* **What the task requires**:
Exactly as written, output each of the lines below, with no images.

*** Information shown Section Begins ***

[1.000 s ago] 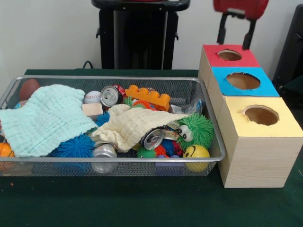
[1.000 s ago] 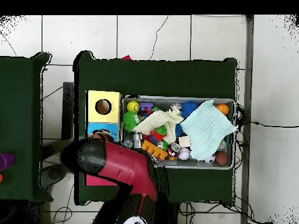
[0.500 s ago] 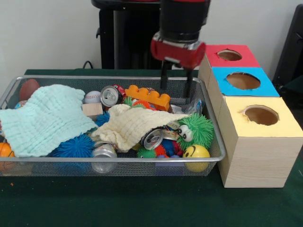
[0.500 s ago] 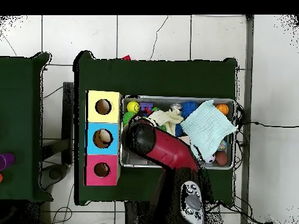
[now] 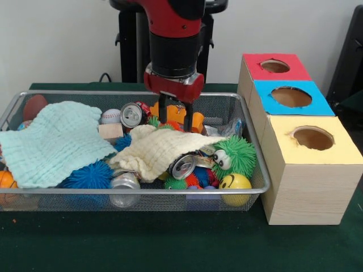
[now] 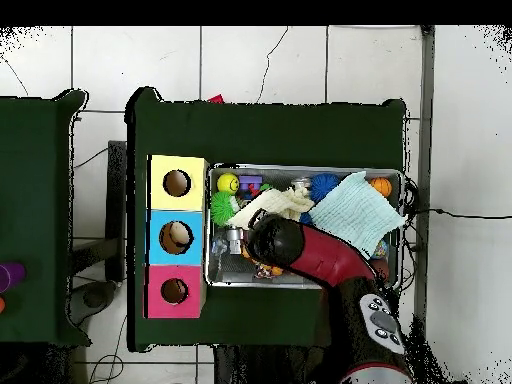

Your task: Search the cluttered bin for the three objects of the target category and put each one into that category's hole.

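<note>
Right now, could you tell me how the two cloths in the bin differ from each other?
The mint green cloth is the larger and lies spread fairly flat at one end of the wire bin. The cream cloth is smaller, more rumpled, and sits mid-bin, draped over toys with a can poking out beneath its edge. The end effector hangs just behind the cream cloth, well away from the green one. Both have a crinkled weave and cover other items.

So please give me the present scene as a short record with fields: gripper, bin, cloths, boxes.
gripper: gripper open, fingers down at the orange toy brick
bin: wire mesh bin, full of toys, balls and cans
cloths: mint cloth on one side, cream cloth in the middle
boxes: red box, blue box, yellow box, in a row beside the bin
</note>
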Controlling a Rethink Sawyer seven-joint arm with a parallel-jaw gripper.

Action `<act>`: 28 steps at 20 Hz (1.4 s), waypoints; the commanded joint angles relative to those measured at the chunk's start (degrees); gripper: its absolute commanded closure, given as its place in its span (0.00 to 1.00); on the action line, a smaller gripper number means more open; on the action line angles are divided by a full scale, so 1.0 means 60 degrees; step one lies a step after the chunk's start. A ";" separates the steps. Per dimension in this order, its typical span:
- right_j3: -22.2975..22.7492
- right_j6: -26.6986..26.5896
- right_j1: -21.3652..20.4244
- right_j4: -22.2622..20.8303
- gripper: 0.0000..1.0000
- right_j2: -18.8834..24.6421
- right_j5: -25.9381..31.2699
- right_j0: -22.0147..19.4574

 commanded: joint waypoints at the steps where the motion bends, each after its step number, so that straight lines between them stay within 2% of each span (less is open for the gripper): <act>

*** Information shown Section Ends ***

* **Solution for this exercise**:
[1.000 s ago] 
[1.000 s ago] 
[0.500 s ago] 
[0.500 s ago] 
[now] 
[now] 

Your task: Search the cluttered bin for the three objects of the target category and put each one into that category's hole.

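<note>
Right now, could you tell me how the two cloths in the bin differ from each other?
The mint green cloth is the larger and lies spread fairly flat at one end of the wire bin. The cream cloth is smaller, more rumpled, and sits mid-bin, draped over toys with a can poking out beneath its edge. The end effector hangs just behind the cream cloth, well away from the green one. Both have a crinkled weave and cover other items.

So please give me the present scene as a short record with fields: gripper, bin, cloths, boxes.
gripper: gripper open, fingers down at the orange toy brick
bin: wire mesh bin, full of toys, balls and cans
cloths: mint cloth on one side, cream cloth in the middle
boxes: red box, blue box, yellow box, in a row beside the bin
</note>
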Controlling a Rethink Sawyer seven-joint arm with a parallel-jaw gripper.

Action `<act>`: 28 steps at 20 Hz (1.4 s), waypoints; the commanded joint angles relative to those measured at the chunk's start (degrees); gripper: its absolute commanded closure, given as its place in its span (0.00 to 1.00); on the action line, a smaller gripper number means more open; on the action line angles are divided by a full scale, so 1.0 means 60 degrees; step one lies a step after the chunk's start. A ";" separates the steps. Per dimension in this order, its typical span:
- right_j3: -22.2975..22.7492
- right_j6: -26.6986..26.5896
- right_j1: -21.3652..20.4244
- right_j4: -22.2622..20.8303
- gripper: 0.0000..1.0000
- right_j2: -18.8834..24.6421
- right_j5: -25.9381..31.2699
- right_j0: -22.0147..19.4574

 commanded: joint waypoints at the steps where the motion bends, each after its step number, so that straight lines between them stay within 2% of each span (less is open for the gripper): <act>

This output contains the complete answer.